Protests against the government of Colombia flared up on Saturday due to the case of a 17-year-old girl who committed suicide after being dragged away and allegedly groped by the police during a demonstration in the city of Popayán.

The Ombudsman, Carlos Camargo, denounced this Saturday that in that southwestern city of the country there were “Excesses and very serious abuses by the police, including acts of sexual assault”.

The ombudsman remarked “acts of terrorism against the facilities of Legal Medicine and the Office of the Attorney General of the Nation with destruction of evidence and judicial files, the theft of seized narcotics, blockades and violence of all kinds.”

Camargo also lamented the death of the young Sebastián Quintero during the protests Friday in Popayán. According to human rights organizations and videos circulating on social networks, the university student apparently died from the impact of a tear gas device on his neck.

Colombia has been the scene of 18 days of mobilizations against the government of Iván Duque in which 42 people have died (one in uniform and 41 civilians), according to the Ombudsman’s Office, which watches over human rights.

The Ministry of Defense, which is in charge of the police, counts more than 1,500 injured among protesters and agents.

Oenegés have documented multiple police abuses and the complaints have been echoed by the international community, which, led by the United States, has asked the public forces for restraint.

Protests don’t stop

The demonstrations continued this Saturday in different parts of Bogotá, with artistic expressions in rejection of violence policeman and the policies of the Conservative government.

Thousands of people gathered in the north of the capital with music and theater. A group of young people with their bodies stained red as if they were bloody performed acrobatics on fabrics that hung from a pedestrian bridge decorated with messages such as “we resist with the circus, do not respond to us with bullets.”

In Madrid, thousands of Colombians took to the streets in solidarity with the protests anti-government in your country.

Colombia goes through a severe social crisis due to the deterioration brought about by the pandemic and the repression of the protests against the government, which tries to defuse discontent through negotiations with the nonconformist fronts that demand a more solidary State and a less unequal society.

The government invited the so-called national strike committee – the protesters’ most visible organization – to a meeting on Sunday to advance negotiations.

Colombia on Saturday registered a daily record of deaths from covid-19 (530) in more than a year of pandemic and its hospital system is on the verge of collapse. The crowds could increase the number of infections, according to authorities.

Popayán, new focus

Popayán erupted on Friday amid the excesses, incinerated public buildings and strong clashes with the public force. Bogotá and Cali (southwest) have also been the focus of demonstrations and riots since the beginning of the protests April 28.

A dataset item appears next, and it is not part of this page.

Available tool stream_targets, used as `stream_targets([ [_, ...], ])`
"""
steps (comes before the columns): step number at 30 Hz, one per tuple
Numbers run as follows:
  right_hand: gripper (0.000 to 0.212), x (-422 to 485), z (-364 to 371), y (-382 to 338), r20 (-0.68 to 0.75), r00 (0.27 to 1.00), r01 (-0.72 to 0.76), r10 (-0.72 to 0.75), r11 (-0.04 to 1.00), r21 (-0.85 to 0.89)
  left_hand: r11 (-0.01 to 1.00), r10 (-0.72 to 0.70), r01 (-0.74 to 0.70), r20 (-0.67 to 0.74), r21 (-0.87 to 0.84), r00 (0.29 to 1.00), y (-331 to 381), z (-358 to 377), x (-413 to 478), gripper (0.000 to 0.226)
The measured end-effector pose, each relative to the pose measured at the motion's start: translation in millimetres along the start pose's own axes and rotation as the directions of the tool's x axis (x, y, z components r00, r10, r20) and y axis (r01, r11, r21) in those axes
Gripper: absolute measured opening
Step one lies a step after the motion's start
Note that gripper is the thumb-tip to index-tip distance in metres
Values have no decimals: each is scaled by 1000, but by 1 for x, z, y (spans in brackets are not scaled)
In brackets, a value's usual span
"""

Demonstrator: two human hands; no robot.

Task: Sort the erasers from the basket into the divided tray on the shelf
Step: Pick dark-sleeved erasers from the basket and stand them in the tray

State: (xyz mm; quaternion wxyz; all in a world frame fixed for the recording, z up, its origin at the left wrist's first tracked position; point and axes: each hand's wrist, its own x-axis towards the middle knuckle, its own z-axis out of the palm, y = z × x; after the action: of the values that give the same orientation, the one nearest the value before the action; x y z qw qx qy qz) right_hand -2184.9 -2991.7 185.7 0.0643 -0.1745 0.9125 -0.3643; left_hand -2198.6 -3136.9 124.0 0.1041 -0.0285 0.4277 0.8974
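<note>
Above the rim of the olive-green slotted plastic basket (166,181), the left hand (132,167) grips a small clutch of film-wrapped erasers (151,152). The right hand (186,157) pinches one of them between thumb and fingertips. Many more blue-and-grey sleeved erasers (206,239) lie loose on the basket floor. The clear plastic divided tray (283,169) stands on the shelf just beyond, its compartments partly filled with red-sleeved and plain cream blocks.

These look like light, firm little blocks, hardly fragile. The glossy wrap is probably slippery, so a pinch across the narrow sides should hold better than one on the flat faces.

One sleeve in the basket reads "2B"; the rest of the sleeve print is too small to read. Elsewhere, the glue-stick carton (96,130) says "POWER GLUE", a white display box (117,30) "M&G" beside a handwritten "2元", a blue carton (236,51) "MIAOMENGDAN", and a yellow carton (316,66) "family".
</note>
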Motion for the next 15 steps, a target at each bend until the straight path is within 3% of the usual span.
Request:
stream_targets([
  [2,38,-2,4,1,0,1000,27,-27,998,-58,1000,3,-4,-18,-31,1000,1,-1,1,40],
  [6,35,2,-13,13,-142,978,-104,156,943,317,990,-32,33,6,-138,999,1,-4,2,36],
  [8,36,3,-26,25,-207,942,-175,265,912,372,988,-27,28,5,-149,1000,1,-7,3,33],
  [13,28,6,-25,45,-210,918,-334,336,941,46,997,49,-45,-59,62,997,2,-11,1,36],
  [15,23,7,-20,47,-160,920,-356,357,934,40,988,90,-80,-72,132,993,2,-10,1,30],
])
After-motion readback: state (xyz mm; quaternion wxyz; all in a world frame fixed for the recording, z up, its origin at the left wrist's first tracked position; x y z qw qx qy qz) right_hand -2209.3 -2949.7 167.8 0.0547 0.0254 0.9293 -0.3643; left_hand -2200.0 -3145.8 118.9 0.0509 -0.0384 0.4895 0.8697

On Wednesday night, a young woman was taken to a prosecutor’s office by agents who were clashing with protesters in Popayán. In a video that went viral, the woman is seen screaming as her hands and feet are immobilized and led to the site.

According to the Commission on Guarantees and Human Rights, which accompanies the protests, the less she stated that she had been beaten and groped. On Thursday, the girl committed suicide at her home.

The police, who denied the abuses during the detention, announced the suspension of four uniformed officers involved in the case.

Defense Minister Diego Molano regretted his death and that of Sebastián Quintero but insisted that “nothing justifies taking justice into his own hands.”

For Molano, the excesses against the buildings of the prosecutor’s office and the forensic authority in Popayán were “an attack on the institutions, a premeditated and organized criminal act” by FARC dissidents that departed from the peace agreement signed in 2016 with the ex-guerrilla.

The objective was to eliminate ongoing investigations related to armed groups in the department of Cauca, according to the minister. Five offices were affected and 50 weapons were stolen, he added.

Molano offered a reward equivalent to $ 13,500 to anyone who provides information that allows those responsible to be captured and announced an additional deployment of military and riot police in Popayán without mentioning the number of uniformed men.

The local mayor’s office ordered a night curfew and restricted the consumption and sale of alcoholic beverages.